La guerre de 14, que personne ne désigne nommément, soulève des pierres de silence. Les vieux en ont gros sur la mémoire. Bien sûr, ici, les instituteurs se succèdent à la manière des pharaons. Celui qui meurt signe une grande page du livre et plusieurs générations le porte au ciel.  L’école, après la mairie, sera son deuxième refuge en altitude. Cet enfant là ne perd rien. Il  contemple les noces, scrute les dépôts de gerbe au monument aux morts, désosse les comices agricoles, partout où le maire a de l’importance.  Il voit tout quand on dépique le blé. Il entend tout dans les soirées  suaves de gerbaude, derrière la grande roue de la fouleuse ou à l’arrière du car parti à Lourdes réapprovisionner le village en eau bénite.
 Dans ce monde merveilleux, une petite musique emmène le fossoyeur, le radical-socialiste, le tueur de cochon et la joueuse d’harmonium vers un horizon meilleur.  René Coty l’ignore, mais, à Sadirac, une loupe d’entomologiste  se pose sur le genre humain. Il y a même un homme qui, dans la dorade, ne mange que les yeux. L’abbé Langemarie vaque vers ses ouailles au volant d’une rutilante citroën Trèfle au cul pointu. Comme souvent  dans les parages, les indigènes font de la cueillette des cèpes une compétition  olympique. Grand père Silvio, déshérité de San Stefano de Zimella  revenu des hauts fourneaux de Moselle, a l’étoffe des seigneurs de la terre. Car l’Italie, au sein du royaume,  dessine un arc de lumière. L’enfant sait posséder une autre racine, une racine unique. Un souffle de Vénétie berce ses nuits.
 Papi Abel, docteur es piquette, fabrique des savons étranges et des cocktails décapants. Rebelle à la civilisation du shampoing Dop et à toute forme d’esbroufe, il ne doit sa reddition qu’à la télévision de Léon Zitrone. Mamie Anita va mourir persuadée que cette prodigieuse sorcellerie technologique parle, mais aussi entend son gendre pester contre les informations gaulliennes. Lorsque le mal apparaît, le médecin prescrit des sangsues que l’on trouve à la pharmacie.

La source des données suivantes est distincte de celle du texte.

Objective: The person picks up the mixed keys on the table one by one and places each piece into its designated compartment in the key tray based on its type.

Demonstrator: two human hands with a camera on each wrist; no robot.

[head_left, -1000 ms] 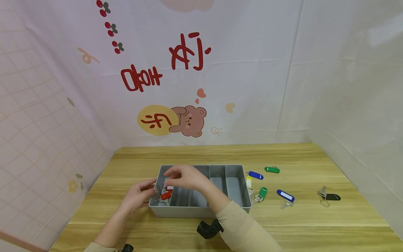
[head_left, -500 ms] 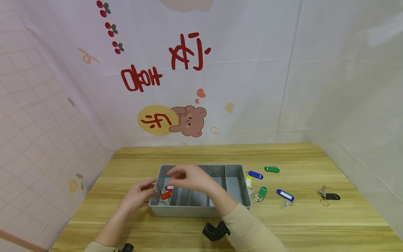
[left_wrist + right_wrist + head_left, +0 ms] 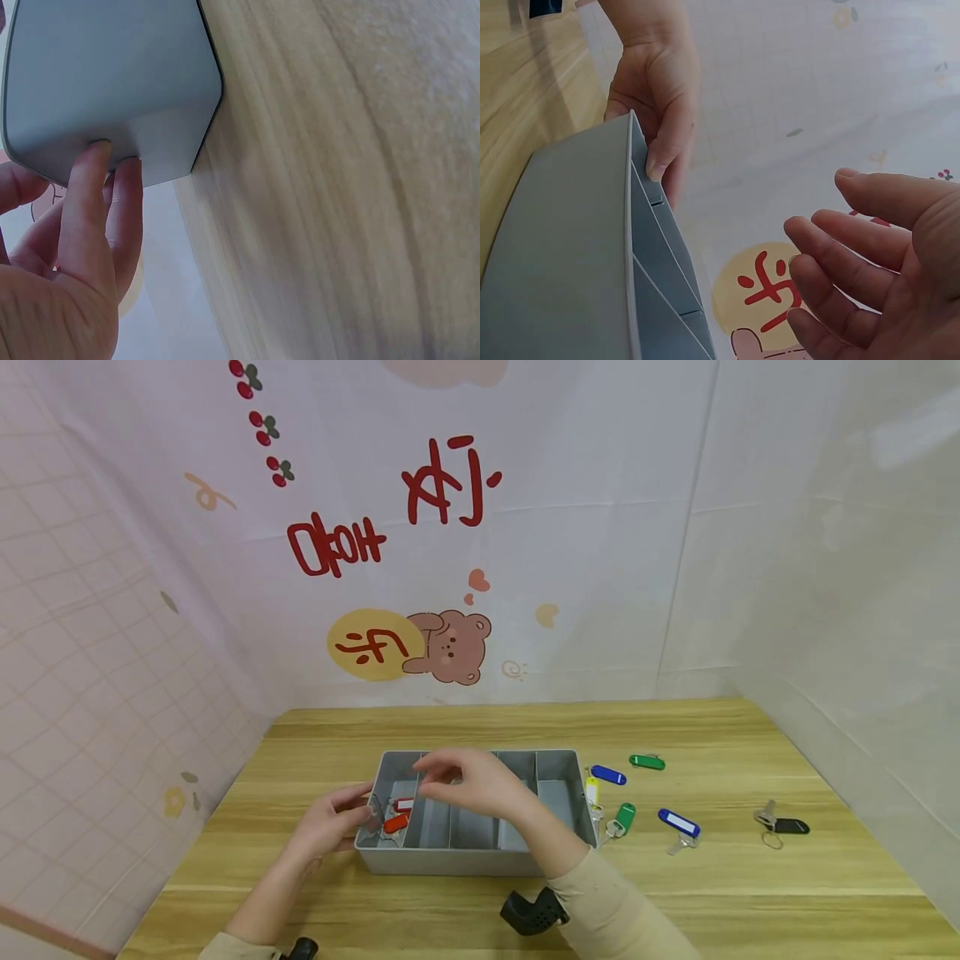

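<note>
The right hand [image 3: 476, 781] and its forearm cover parts of the middle compartments of the gray box [image 3: 442, 862]. In the red tag with a white label [image 3: 403, 805] and the plain red tag [image 3: 396, 823], both in the nine o'clock compartment, the keys overlap and are hard to separate. The label's writing is too small to read. The left wrist view shows only the box's outside walls, and the right wrist view catches just a sliver of its inside. Both sleeves [image 3: 622, 910] are cut off at the bottom edge.

The box sits flat on the counter [image 3: 450, 910], its long axis running from nine to three o'clock. The labeled red tag lies along much the same line; the plain one tilts from eight to two.

The left hand [image 3: 330, 827] pinches the box's nine o'clock end wall, fingertips on the outside and thumb at the rim. The right hand's fingers, loosely bent and slightly spread, with the thumb apart, point toward nine o'clock above the box. Past its three o'clock end, the yellow tag [image 3: 592, 791] lies just beside the wall.
</note>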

Ce qui frappe le voyageur, si longtemps après, c’est l’exactitude de ses relevés, la vérité des personnages, la précision des identités, la description minutieuse du poids des jours, l’urgence de dire. L’explorateur a recollé les morceaux les plus frêles. Un grand tableau sort de la brume. Son récit porte la hâte, les fièvres d’antan, la beauté de l’origine. Une constellation de bulles de limonade l’enveloppe. On pourrait l’appeler «  Jean Marie Darmian , le carnet de route » ou  « un voyage extraordinaire en Créonnais ».
Comme on l’imaginait au début de l’affaire, l’enfant n’a rien cédé au vide. Le moment est venu. Il parle à chacun de nous sur le long chemin.

                                                        CHISTIAN SEGUIN.